By selecting the iconic trading floor in the heart of Wall Street, Uber is diverging from rival Lyft Inc., which will start trading next week on the Nasdaq Global Select Market. Many technology giants, including Alphabet Inc.’s Google, Microsoft Corp. and Apple Inc. trade on Nasdaq, which was once the dominant exchange for tech upstarts going public. Representatives for Uber and the New York Stock Exchange declined to comment.

Since a technical glitch dogged Facebook Inc.’s Nasdaq listing seven years ago, the NYSE has attracted large tech companies including Alibaba Group Holding Ltd.’s record $25 billion in 2014 offering, Twitter Inc.’s 2013 IPO and Snap Inc.’s debut in 2017.

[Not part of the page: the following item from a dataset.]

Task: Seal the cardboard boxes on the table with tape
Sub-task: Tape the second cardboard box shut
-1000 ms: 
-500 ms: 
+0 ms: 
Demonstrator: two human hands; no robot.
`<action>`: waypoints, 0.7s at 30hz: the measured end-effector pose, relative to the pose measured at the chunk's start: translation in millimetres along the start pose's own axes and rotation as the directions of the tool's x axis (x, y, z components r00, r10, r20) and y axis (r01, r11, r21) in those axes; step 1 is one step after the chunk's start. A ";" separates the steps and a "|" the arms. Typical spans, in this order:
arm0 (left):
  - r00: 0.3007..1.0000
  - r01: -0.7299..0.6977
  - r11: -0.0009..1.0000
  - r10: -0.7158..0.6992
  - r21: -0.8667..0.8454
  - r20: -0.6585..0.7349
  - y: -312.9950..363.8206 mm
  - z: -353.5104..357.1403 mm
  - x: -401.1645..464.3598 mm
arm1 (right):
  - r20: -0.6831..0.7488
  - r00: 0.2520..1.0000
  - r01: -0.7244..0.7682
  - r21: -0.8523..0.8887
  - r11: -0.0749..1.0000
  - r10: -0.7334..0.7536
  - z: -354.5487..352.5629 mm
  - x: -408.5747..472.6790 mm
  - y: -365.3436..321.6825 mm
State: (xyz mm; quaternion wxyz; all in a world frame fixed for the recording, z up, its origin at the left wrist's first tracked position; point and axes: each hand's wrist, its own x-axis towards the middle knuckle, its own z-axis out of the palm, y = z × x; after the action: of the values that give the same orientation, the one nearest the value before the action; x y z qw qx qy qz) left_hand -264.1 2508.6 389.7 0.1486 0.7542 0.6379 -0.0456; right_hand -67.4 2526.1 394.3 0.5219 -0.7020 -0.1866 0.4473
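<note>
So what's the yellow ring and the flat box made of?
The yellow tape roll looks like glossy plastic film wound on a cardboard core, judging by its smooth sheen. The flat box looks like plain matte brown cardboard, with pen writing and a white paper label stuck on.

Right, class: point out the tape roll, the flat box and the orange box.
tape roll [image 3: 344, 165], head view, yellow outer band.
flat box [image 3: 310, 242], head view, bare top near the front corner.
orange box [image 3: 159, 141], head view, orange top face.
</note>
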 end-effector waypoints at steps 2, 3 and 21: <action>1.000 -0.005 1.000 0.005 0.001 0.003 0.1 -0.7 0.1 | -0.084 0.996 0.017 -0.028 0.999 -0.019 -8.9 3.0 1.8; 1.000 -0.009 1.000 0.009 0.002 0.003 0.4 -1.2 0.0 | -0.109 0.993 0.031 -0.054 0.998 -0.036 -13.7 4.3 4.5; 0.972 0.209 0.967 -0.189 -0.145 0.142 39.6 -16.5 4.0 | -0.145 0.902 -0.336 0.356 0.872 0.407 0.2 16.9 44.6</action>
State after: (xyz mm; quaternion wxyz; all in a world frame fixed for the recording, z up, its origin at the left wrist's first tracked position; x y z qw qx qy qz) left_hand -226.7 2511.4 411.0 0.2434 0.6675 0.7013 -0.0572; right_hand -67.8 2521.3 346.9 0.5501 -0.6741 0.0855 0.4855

It doesn’t hurt that Uber’s Chief Financial Officer Nelson Chai once served as the finance chief of the NYSE, and Uber board member John Thain served as its chief executive officer from 2004 to 2007. NYSE is owned by Intercontinental Exchange Inc. after the Atlanta-based exchanges giant acquired NYSE Euronext for more than $10 billion in 2013.

IPO Race

Lyft and Uber’s race to market has created a similar dynamic to 2014, when Chinese e-commerce rivals Alibaba and JD.com went public within months of each other. JD.com, the smaller company by far, chose Nasdaq, while Alibaba opted for NYSE.

Both Lyft and Uber filed confidential IPO documents with the Securities and Exchange Commission on the same day in December, but San Francisco-based Lyft has since raced ahead of its larger competitor. Lyft started its roadshow to market the stock this week, meeting with investors in New York and Boston. While the smaller company has boasted that it reached 39 percent market share in the U.S. in December, Lyft only generated about one-fifth of Uber’s $11.4 billion in revenue for the whole of 2018.

At the top of its marketed price range, Lyft’s IPO could value the company at as much as $23.3 billion, including some restricted equity units for employees and others that aren’t yet fully available to them.